PROBLEM TO SOLVE
Restate the entries word for word, leaving nothing out.
***** DATA RECORDS
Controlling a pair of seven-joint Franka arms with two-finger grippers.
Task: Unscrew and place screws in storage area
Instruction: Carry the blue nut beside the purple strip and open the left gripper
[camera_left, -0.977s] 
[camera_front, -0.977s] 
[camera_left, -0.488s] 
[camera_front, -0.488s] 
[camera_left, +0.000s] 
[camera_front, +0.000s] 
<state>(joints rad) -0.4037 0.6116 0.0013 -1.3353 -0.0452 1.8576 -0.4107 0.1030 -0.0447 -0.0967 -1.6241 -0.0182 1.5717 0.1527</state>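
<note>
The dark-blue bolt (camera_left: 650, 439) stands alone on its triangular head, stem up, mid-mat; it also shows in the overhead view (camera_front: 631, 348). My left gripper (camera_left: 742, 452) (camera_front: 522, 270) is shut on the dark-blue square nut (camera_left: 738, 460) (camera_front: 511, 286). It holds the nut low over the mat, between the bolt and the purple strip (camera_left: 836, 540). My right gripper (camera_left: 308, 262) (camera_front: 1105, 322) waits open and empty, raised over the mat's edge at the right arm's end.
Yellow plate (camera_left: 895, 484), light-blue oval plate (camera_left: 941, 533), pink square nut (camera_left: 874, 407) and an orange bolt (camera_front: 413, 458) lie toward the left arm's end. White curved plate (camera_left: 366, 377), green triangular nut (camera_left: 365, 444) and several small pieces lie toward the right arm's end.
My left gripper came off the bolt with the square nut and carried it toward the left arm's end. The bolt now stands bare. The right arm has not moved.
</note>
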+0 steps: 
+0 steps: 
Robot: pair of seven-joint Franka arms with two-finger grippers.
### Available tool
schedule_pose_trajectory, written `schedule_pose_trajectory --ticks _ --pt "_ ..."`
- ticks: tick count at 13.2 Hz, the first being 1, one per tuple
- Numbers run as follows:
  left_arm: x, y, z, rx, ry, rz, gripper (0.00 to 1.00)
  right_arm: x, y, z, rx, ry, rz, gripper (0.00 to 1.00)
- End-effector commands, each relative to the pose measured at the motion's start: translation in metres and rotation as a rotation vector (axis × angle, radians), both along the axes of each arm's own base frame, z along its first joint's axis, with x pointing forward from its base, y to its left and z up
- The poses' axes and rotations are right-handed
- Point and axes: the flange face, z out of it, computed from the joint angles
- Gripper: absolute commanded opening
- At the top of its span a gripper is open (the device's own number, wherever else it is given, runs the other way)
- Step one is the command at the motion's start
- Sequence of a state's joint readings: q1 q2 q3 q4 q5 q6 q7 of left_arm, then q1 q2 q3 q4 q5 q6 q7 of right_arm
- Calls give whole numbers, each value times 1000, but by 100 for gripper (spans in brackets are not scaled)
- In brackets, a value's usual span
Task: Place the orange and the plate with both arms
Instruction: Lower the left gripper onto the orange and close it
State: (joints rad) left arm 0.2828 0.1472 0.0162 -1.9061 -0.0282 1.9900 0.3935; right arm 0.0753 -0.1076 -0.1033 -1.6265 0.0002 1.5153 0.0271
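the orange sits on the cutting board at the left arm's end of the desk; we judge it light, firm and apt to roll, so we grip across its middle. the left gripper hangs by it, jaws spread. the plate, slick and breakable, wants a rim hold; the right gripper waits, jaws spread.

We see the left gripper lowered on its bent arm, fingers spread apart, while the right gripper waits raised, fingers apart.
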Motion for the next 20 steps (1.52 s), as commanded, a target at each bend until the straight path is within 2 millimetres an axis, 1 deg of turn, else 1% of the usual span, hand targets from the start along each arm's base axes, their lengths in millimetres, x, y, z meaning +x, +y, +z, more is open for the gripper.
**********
WRITTEN SOLUTION
Controlling a pair of seven-joint Franka arms with two-finger grippers.
Task: Unscrew and place screws in storage area
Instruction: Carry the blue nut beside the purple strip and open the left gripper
[camera_left, -0.977s] 
[camera_front, -0.977s] 
[camera_left, -0.488s] 
[camera_front, -0.488s] 
[camera_left, +0.000s] 
[camera_front, +0.000s] 
<state>(joints rad) -0.4037 0.6116 0.0013 -1.3353 -0.0452 1.8576 -0.4107 0.1030 -0.0447 -0.0967 -1.6241 -0.0182 1.5717 0.1527</state>
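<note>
The dark-blue bolt (camera_left: 650, 439) stands alone on its triangular head, stem up, mid-mat; it also shows in the overhead view (camera_front: 631, 348). My left gripper (camera_left: 742, 452) (camera_front: 522, 270) is shut on the dark-blue square nut (camera_left: 738, 460) (camera_front: 511, 286). It holds the nut low over the mat, between the bolt and the purple strip (camera_left: 836, 540). My right gripper (camera_left: 308, 262) (camera_front: 1105, 322) waits open and empty, raised over the mat's edge at the right arm's end.
Yellow plate (camera_left: 895, 484), light-blue oval plate (camera_left: 941, 533), pink square nut (camera_left: 874, 407) and an orange bolt (camera_front: 413, 458) lie toward the left arm's end. White curved plate (camera_left: 366, 377), green triangular nut (camera_left: 365, 444) and several small pieces lie toward the right arm's end.
My left gripper came off the bolt with the square nut and carried it toward the left arm's end. The bolt now stands bare. The right arm has not moved.
</note>
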+0 steps: 
+0 steps: 
Robot: pair of seven-joint Franka arms with two-finger grippers.
### Available tool
schedule_pose_trajectory, written `schedule_pose_trajectory --ticks _ --pt "_ ..."`
- ticks: tick count at 13.2 Hz, the first being 1, one per tuple
- Numbers run as follows:
  left_arm: x, y, z, rx, ry, rz, gripper (0.00 to 1.00)
  right_arm: x, y, z, rx, ry, rz, gripper (0.00 to 1.00)
- End-effector commands, each relative to the pose measured at the motion's start: translation in metres and rotation as a rotation vector (axis × angle, radians), both along the axes of each arm's own base frame, z along its first joint's axis, with x pointing forward from its base, y to its left and z up
- The poses' axes and rotations are right-handed
- Point and axes: the flange face, z out of it, computed from the joint angles
- Gripper: absolute commanded opening
- At the top of its span a gripper is open (the device's own number, wherever else it is given, runs the other way)
- Step one is the command at the motion's start
- Sequence of a state's joint readings: q1 q2 q3 q4 q5 q6 q7 of left_arm, then q1 q2 q3 q4 q5 q6 q7 of right_arm
- Calls give whole numbers, each value times 1000, but by 100 for gripper (spans in brackets are not scaled)
- In brackets, a value's usual span
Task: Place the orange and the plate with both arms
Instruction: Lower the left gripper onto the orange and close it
State: (joints rad) left arm 0.2828 0.1472 0.0162 -1.9061 -0.0282 1.9900 0.3935; right arm 0.0753 -0.1076 -0.1033 -1.6265 0.0002 1.5153 0.0271
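the orange sits on the cutting board at the left arm's end of the desk; we judge it light, firm and apt to roll, so we grip across its middle. the left gripper hangs by it, jaws spread. the plate, slick and breakable, wants a rim hold; the right gripper waits, jaws spread.

We see the left gripper lowered on its bent arm, fingers spread apart, while the right gripper waits raised, fingers apart.
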Motion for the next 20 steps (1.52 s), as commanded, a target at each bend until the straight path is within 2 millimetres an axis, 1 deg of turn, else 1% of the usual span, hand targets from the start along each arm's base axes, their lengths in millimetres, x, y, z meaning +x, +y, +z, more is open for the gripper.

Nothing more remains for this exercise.